Real house prices up 8.9% y-o-y in Q1 2022
The Netherlands’ house price boom continues, buoyed by record low interest rates, and with supply unable to keep up with strong demand. The average purchase price of all dwellings rose by 8.9% during the year to Q1 2022. However this follows y-o-y increases of 13.83% in Q4 2021, 15.33% in Q3, 12.29% in Q2 and 9.22% in Q1, so the market seems past the peak of the boom. And on a quarterly basis, house prices fell by 0.16% during the latest quarter.
Home sales falling amidst supply shortages
In the first four months of 2022, the number of dwellings sold fell by 30% y-o-y to 59,895 units, following a 4% decline in 2021 and 7.7% growth in 2020, according to Statistics Netherlands (CBS).
That's patly because the Dutch housing market remains tight.
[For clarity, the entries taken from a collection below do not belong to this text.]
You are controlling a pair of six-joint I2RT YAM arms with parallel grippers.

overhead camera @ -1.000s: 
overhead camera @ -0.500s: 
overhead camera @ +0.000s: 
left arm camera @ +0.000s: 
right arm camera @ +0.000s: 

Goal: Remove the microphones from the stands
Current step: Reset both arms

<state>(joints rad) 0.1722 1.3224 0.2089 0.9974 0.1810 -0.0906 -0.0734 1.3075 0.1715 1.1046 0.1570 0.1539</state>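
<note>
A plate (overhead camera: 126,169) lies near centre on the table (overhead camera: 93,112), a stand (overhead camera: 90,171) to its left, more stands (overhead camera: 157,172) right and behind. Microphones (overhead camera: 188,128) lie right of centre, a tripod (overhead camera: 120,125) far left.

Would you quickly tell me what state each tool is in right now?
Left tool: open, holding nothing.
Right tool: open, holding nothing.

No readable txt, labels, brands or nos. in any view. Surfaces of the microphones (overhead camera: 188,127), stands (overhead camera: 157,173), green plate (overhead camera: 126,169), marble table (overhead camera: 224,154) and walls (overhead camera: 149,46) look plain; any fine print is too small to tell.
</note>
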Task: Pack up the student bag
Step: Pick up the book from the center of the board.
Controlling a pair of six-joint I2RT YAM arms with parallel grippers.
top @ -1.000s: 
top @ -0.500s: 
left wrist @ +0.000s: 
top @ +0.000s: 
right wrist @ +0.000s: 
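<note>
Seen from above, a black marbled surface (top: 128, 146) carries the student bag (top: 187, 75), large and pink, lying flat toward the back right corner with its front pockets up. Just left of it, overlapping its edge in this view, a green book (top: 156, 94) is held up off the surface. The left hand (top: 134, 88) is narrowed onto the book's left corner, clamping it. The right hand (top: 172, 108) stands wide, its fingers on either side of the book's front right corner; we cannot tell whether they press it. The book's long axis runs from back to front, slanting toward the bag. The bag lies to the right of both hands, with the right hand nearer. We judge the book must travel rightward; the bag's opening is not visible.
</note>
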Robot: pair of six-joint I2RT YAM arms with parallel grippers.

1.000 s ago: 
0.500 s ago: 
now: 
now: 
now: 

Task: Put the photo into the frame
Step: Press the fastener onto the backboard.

According to realtors’ association NVM, a potential homebuyer typically chooses between fewer than two residential properties and there is frequent outbidding – signs of market tightness. In the first quarter of 2022, 79% of all homes sold went for more than the asking price.
By end-March 2022, there were about 17,000 homes available for sale, down by 4% from a year earlier, according to NVM. The housing shortage in the Netherlands was estimated at about 200,000 units this year.
Rents, rental yields: attractive yields for a developed economy at 3.7% to 6.4%
Amsterdam apartment costs are around €6,900 per sq. m.
|Netherlands: typical city centre apartment buying price, monthly rent (120 sq. m)|
|Buying price||Rate per month||Yield|
|Amsterdam||€ 828,240||€ 2,569||3.72%|
|The Hague||€ 438,360||€ 2,050||5.61%|
Recent news: The Dutch economy grew by 7% in Q1 2022 from a year earlier, following 6.5% growth in the previous quarter, according to the CBS. Yet on a quarterly basis, the economy logged zero growth in Q1 2022.
Recently, the European Commission downgraded its growth projections for the Netherlands to a modest 3.3% in 2022 and 1.6% in 2023, due to surging inflation, exacerbated by the war in Ukraine. The Dutch economy grew by 5% during 2021, following a 3.8% contraction in 2020, mainly driven by a strong rebound in household consumption and exports, as well as public consumption and investments.